TASK:
Among the lines of data below, reproduce only those from the one with "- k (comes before" through the one with "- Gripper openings", exactly as they stand, both ends included.

[Items from a data source]
::::::

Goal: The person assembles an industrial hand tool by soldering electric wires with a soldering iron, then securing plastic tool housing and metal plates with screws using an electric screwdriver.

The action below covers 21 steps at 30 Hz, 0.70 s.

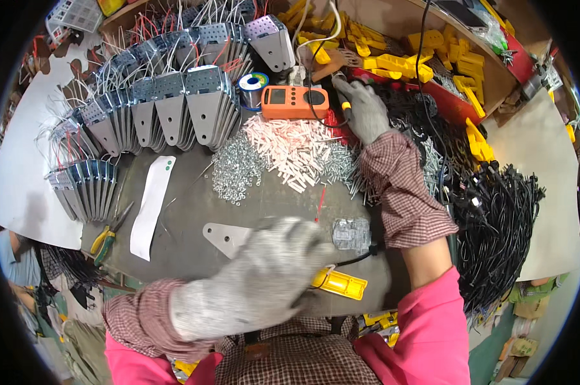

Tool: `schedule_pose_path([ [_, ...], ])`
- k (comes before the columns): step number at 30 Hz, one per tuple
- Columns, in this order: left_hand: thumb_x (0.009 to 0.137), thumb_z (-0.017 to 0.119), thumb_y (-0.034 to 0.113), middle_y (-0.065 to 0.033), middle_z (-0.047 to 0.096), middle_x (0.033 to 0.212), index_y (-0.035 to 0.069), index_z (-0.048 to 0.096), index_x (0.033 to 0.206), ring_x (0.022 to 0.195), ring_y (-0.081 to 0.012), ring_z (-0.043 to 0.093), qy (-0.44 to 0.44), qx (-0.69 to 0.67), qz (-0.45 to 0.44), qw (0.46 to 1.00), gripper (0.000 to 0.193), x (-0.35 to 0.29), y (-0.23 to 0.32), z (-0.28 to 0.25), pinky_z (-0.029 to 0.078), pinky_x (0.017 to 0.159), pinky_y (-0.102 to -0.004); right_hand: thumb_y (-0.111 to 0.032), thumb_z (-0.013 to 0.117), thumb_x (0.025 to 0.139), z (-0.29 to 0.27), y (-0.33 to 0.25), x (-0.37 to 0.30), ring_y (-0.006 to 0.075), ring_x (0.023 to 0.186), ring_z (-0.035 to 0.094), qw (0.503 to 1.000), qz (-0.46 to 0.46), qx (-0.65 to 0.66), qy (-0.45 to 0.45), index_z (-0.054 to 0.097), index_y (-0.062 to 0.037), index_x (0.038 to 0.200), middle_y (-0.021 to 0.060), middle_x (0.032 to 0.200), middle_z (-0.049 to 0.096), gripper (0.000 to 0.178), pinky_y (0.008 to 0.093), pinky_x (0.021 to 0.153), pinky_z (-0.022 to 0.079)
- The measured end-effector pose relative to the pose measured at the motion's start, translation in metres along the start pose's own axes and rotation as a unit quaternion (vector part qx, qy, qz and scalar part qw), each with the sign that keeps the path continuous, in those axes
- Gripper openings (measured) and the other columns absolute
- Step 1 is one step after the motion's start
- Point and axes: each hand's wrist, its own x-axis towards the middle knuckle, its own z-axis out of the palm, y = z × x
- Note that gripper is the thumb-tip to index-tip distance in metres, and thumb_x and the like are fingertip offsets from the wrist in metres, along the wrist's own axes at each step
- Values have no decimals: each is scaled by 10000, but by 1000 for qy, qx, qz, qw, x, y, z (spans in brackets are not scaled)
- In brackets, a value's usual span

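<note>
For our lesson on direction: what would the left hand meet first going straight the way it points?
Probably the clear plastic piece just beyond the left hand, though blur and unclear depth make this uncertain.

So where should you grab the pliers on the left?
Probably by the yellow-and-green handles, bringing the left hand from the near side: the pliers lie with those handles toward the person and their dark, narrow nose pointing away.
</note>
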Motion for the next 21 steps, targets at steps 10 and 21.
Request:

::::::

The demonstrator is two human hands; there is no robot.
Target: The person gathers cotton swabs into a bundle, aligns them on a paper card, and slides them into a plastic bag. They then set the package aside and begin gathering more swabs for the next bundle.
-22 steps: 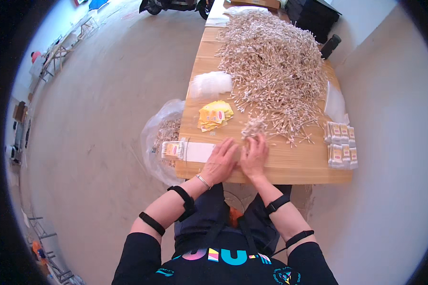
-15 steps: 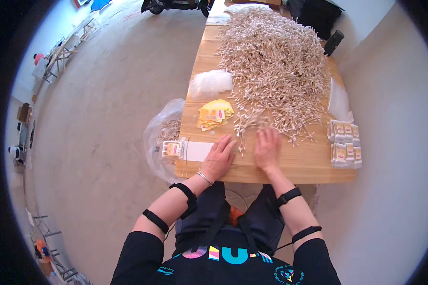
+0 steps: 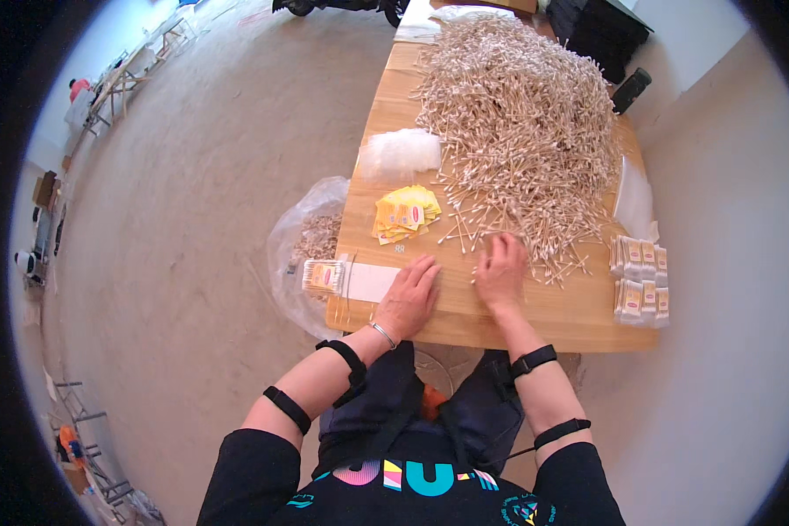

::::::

RESULT:
- k (comes before the columns): step number at 30 Hz, one per tuple
- Columns, in this order: left_hand: thumb_x (0.009 to 0.137), thumb_z (-0.017 to 0.119), thumb_y (-0.034 to 0.113), middle_y (-0.065 to 0.033), middle_z (-0.047 to 0.096), middle_x (0.033 to 0.212), index_y (-0.035 to 0.069), index_z (-0.048 to 0.096), index_x (0.033 to 0.206), ring_x (0.022 to 0.195), ring_y (-0.081 to 0.012), ring_z (-0.043 to 0.093), qy (-0.44 to 0.44), qx (-0.69 to 0.67), qz (-0.45 to 0.44), qw (0.46 to 1.00), gripper (0.000 to 0.193), x (-0.35 to 0.29), y (-0.23 to 0.32), z (-0.28 to 0.25), pinky_z (-0.029 to 0.078), pinky_x (0.017 to 0.159), pinky_y (-0.102 to -0.004); right_hand: thumb_y (-0.111 to 0.032), thumb_z (-0.013 to 0.117), thumb_x (0.025 to 0.139), z (-0.29 to 0.27), y (-0.33 to 0.25), x (-0.37 to 0.30), ring_y (-0.006 to 0.075), ring_x (0.023 to 0.186), ring_z (-0.035 to 0.094), qw (0.503 to 1.000), qz (-0.46 to 0.46), qx (-0.65 to 0.66), qy (-0.45 to 0.45), index_z (-0.054 to 0.097), index_y (-0.062 to 0.037), index_x (0.038 to 0.200), middle_y (-0.021 to 0.060), middle_x (0.032 to 0.200), middle_z (-0.049 to 0.096), gripper (0.000 to 0.178), pinky_y (0.008 to 0.093), pinky_x (0.021 to 0.153), pinky_z (-0.022 to 0.079)
- The measured end-effector pose relative to the pose measured at the motion's start, translation in metres along the start pose's own axes and rotation as a unit quaternion (vector part qx, qy, qz and scalar part qw), each with the sign that keeps the path continuous, in those axes
- Gripper openings (measured) and the other columns absolute

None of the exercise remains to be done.